Alternative juxtapositions of VP6 trimers across local twofold axes in the T=13 icosahedral lattice. The interfaces between T and P′ and T and D (blue) show a relative shift of ~15 Å relative to those between T and T and T and T′ (tan). T-T has been aligned to T-D. Despite this shift, similar residues interact at the trimer interface, generating a set of alternative salt bridges, as described in the text.

VP2-VP6 contacts

The principal interaction is between the inward-projecting β2-α3 loop (residues 64-72) of VP6 and the outer surface of VP2. The β2-α3 loop, an extended segment of polypeptide chain that runs alongside two α-helices, manages to adjust to the 13 distinct VP2 locations that it faces so that the side chains of Thr69 and Leu71 make some sort of van der Waals contact in each. The most intimate contact occurs beneath VP6-T: the side chains of Thr69 and Leu71 fit into a pocket formed by Met228, Met839, Met841, Phe244, and Ala220 of VP2B (Fig. 7).

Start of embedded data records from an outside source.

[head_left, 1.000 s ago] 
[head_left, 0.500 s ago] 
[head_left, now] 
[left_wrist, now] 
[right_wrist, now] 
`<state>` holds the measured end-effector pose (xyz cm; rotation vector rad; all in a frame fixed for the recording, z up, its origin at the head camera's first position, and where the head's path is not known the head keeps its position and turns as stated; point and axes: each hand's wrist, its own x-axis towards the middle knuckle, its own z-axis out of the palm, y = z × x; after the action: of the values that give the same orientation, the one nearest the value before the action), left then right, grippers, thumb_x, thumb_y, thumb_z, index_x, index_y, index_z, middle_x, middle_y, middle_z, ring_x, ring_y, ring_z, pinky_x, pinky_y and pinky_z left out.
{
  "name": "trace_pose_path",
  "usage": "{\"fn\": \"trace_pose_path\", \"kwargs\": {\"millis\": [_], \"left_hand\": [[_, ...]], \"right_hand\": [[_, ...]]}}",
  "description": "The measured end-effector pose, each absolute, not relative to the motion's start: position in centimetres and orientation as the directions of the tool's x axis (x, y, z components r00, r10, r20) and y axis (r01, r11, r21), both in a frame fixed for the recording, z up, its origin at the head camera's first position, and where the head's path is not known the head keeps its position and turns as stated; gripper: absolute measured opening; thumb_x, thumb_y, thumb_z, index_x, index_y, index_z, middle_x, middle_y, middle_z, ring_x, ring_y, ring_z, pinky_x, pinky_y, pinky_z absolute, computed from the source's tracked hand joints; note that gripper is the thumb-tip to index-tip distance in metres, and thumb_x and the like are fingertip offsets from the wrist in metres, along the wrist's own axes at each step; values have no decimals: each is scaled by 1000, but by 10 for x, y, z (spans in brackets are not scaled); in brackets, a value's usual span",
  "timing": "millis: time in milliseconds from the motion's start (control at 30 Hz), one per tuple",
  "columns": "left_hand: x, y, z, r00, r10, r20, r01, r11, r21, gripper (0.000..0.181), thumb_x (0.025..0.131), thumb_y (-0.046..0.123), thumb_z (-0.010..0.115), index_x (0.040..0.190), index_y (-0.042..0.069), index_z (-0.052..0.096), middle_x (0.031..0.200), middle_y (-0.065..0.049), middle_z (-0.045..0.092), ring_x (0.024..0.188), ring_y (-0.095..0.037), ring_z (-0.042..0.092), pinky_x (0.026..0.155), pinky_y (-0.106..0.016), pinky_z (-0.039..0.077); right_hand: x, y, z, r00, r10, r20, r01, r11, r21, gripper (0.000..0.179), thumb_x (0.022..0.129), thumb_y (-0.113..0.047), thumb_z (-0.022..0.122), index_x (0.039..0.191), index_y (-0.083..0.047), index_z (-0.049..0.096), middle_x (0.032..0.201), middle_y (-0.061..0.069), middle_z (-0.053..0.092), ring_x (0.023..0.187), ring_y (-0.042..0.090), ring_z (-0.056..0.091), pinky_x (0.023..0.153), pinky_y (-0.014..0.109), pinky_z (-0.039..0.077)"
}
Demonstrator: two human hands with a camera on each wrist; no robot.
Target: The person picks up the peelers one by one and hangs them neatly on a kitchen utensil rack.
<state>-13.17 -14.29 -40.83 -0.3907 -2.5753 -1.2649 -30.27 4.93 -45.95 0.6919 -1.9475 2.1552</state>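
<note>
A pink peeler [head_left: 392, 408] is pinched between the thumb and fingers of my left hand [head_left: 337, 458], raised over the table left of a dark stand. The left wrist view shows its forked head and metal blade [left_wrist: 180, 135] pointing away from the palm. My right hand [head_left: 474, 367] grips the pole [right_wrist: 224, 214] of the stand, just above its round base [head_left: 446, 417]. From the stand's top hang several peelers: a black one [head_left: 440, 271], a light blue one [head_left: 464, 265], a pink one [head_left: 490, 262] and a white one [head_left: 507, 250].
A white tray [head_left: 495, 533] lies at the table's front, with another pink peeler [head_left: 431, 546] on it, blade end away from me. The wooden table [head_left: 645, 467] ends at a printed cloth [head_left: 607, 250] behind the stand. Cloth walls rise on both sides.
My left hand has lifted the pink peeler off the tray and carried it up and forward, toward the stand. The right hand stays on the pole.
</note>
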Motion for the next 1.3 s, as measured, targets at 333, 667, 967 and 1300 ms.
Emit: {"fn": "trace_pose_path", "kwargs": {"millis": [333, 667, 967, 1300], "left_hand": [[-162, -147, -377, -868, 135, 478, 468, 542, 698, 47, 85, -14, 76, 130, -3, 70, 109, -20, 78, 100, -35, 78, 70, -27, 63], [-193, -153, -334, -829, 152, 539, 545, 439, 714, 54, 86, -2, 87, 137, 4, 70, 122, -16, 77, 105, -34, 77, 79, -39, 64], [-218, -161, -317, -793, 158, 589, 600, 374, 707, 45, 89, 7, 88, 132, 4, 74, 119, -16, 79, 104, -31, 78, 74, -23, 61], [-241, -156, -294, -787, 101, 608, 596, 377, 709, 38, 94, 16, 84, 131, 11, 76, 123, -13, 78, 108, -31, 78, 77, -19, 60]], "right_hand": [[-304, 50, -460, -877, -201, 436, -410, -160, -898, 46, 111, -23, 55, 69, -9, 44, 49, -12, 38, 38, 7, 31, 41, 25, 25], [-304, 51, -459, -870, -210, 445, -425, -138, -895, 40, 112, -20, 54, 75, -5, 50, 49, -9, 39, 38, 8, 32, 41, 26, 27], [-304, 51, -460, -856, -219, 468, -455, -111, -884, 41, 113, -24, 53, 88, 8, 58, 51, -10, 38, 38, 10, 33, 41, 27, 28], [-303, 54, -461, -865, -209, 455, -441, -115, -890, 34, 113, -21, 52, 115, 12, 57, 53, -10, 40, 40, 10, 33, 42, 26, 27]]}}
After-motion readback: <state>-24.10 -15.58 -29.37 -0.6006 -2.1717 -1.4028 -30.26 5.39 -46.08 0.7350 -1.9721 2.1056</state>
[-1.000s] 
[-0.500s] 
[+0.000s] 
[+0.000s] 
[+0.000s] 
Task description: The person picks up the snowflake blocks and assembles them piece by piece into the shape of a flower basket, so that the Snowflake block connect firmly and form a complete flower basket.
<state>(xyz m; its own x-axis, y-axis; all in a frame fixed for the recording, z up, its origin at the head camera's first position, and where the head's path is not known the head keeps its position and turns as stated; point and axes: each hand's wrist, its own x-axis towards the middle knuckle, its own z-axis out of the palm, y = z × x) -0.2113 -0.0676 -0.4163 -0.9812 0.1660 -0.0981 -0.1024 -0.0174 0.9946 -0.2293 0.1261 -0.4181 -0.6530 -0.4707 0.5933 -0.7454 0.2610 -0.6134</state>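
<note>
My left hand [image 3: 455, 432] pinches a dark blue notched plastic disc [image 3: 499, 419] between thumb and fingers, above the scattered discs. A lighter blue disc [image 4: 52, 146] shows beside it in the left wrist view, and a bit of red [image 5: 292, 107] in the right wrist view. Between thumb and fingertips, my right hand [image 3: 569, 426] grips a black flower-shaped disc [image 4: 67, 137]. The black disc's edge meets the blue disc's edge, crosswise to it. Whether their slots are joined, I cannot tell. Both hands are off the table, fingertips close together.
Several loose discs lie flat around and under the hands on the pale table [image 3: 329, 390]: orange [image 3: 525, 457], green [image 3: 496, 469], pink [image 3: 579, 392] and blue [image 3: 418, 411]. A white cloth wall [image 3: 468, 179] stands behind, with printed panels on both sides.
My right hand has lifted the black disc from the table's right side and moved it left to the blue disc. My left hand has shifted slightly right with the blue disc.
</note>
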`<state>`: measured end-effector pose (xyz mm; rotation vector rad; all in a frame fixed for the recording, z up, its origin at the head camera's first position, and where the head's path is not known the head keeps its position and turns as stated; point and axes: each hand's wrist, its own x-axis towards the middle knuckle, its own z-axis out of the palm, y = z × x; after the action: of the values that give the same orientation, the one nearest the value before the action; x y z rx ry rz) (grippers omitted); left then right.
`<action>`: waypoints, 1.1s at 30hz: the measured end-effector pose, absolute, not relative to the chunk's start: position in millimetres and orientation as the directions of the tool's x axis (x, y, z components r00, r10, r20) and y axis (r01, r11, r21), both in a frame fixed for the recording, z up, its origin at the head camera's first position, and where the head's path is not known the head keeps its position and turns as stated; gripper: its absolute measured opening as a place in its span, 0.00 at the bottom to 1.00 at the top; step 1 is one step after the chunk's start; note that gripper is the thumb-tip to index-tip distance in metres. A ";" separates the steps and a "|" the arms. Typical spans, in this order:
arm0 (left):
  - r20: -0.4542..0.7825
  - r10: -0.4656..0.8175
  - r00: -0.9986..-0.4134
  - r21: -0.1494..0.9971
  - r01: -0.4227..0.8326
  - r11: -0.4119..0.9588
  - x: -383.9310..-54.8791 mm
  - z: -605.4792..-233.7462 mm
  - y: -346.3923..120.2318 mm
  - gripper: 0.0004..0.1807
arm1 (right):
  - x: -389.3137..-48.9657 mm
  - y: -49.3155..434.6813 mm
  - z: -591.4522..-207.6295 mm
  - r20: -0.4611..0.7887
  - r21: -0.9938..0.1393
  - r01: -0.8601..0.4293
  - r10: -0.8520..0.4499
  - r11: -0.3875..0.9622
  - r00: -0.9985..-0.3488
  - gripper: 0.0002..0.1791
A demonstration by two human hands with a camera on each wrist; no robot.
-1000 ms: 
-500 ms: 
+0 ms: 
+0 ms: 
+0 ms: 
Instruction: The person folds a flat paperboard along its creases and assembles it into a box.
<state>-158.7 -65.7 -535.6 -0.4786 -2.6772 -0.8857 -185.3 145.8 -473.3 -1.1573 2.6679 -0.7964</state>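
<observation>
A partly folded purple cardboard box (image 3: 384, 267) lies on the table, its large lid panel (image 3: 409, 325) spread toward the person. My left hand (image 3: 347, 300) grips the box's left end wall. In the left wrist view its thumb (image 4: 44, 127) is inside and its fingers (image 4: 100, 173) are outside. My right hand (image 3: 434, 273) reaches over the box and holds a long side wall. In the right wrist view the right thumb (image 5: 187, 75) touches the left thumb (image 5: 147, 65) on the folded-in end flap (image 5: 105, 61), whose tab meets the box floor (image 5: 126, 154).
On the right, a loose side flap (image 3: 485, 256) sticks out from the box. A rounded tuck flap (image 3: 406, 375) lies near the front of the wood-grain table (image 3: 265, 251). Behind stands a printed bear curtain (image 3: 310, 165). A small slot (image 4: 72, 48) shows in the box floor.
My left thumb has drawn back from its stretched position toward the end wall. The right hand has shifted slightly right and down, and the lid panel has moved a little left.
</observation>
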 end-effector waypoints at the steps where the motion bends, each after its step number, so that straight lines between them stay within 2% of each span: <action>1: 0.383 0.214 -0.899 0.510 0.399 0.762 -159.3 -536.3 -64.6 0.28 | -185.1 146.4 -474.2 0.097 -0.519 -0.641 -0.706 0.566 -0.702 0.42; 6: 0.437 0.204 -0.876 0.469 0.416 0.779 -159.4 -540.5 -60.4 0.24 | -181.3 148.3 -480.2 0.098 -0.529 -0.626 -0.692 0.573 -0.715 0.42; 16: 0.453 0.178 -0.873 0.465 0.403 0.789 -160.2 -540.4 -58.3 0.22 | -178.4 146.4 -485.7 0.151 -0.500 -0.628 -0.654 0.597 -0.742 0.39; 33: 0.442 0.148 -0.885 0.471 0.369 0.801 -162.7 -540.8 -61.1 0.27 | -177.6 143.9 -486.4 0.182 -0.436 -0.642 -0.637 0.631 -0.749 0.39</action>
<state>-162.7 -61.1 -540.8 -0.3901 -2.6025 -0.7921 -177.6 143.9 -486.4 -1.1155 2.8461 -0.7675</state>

The corresponding pocket on the surface of VP2A receives the side chains of Leu70 and Leu71 from one of the three subunits of VP6-D. Beneath VP6-P′, one of the β2-α3 loops has no contact with the VP2 layer, but the other two, and the intervening surface, have very extensive interaction with VP2B, including a network of hydrogen bonds among side-chain and main-chain polar groups from both VP6 and VP2 and van der Waals contacts that include Leu65, Thr68, Thr69, and Leu 71 on one or both of the two VP6 monomers. Analysis of virus-like particles (VLPs) generated with wild-type VP2 shows that any VP6 double mutant that contains a polar residue at Leu71 and a polar residue at either Leu70 or Leu65 fails to incorporate stably11.

Fig 7.

Fig 7

Interactions of VP6 and VP2. A. View of the VP2 layer directly along the icosahedral 3-fold, highlighting (in green) residues that have direct contacts with the VP6 trimer bound over them. A hydrophobic pocket on the surface of VP2 (side chains shown) receives a loop from VP6 (residues 65 to 72). B. Detailed view of this loop, which can adopt any of several conformations, depending on the part of the VP2 surface it contacts; it is represented here in the conformation it adopts when interacting with the hydrophobic pocket shown in A.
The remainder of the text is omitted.